Nuevamente corría de
la mano con Elizabeth a través de una calle oscura. Otra vez los perseguía
aquella figura nefasta. Y nuevamente, la succión en su cuello, el beso de la
muerte.
A muchos kilómetros de distancia, en el
instante en que Luciano caía inconsciente, Elizabeth se despertaba perturbada. Había
tenido un mal sueño, en el que su hombre era poseído por otra mujer, un ser
demoníaco y cargado de malas intenciones. Sentía un nudo en la garganta y mucho
miedo. Miró a su alrededor la negrura de la habitación en donde estaba
prisionera. Allí no había ventanas. Se acurrucó y aferró un pequeño crucifijo
plateado que sus padres le habían regalado, angustiada. No encontraba razones
para el secuestro que había sufrido, ni se podía imaginar qué quería aquel
hombre de imagen aterradora y de voz grave y cordial, ni qué le habían hecho a
su novio. En Buenos Aires aún no los extrañarían hasta que terminaran sus
vacaciones y noten que jamás regresaron. ¿Y la gente del hotel? ¿Habrían
llamado a la policía? Pero nada respondía a sus inquietudes.

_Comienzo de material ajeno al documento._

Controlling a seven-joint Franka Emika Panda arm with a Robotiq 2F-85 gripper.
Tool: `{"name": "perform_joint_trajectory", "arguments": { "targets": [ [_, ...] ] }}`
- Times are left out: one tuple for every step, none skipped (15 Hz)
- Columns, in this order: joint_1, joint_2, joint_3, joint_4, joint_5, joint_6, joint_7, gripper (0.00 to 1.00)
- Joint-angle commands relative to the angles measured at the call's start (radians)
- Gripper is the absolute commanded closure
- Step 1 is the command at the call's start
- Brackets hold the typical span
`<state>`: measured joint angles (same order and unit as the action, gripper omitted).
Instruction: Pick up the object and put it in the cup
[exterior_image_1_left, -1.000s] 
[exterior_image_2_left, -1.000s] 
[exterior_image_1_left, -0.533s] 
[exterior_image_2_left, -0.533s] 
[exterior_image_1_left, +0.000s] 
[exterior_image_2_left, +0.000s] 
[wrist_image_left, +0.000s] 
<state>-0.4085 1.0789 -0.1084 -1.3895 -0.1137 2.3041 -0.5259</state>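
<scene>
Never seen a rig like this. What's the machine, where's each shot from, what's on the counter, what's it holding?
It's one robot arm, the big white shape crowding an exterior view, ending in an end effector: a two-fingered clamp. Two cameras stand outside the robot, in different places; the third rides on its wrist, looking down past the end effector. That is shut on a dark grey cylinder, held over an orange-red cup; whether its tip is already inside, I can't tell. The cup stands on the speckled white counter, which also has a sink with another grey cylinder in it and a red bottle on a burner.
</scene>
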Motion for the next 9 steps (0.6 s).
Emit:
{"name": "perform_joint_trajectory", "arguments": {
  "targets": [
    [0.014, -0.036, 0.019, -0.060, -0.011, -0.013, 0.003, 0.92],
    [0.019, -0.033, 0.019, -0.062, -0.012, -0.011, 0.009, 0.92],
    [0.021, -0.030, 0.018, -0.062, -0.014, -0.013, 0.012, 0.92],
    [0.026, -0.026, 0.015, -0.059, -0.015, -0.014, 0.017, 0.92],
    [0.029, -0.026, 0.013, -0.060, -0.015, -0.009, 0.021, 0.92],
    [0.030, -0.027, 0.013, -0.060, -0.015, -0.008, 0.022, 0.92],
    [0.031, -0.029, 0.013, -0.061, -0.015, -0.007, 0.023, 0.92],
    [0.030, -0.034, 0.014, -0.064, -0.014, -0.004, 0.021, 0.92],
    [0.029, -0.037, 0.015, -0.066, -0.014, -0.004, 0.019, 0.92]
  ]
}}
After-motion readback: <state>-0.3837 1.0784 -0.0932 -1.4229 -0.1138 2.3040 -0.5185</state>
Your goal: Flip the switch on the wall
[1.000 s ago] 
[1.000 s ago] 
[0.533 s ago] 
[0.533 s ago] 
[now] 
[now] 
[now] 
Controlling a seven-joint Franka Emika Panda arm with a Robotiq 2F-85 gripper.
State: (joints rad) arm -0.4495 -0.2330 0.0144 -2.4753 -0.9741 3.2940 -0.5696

Fuera de la caverna, en la cima de una
sierra, Jerónimo del Vivar meditaba. Tenía los ojos cerrados, los labios
fuertemente apretados y la capucha sobre su cabeza. En el mismo momento en que
Luciano perdía el conocimiento y Elizabeth despertaba, él abrió mucho los ojos y
esbozó una sonrisa macabra. Una ráfaga de viento serrano quitó la capucha de su
rostro, y dejó a la vista de la noche sus pupilas otrora verdosas, rojas y
brillantes como un par de rubíes perversos. Se
cumplió el segundo día de la profecía, pensó entusiasmado.
Y otra vez le regaló su carcajada enérgica y diabólica al valle. Así, su
cuerpo se deshizo en las sombras y mientras la risa aún reverberaba en las
serranías, un murciélago se alejó de allí a toda velocidad.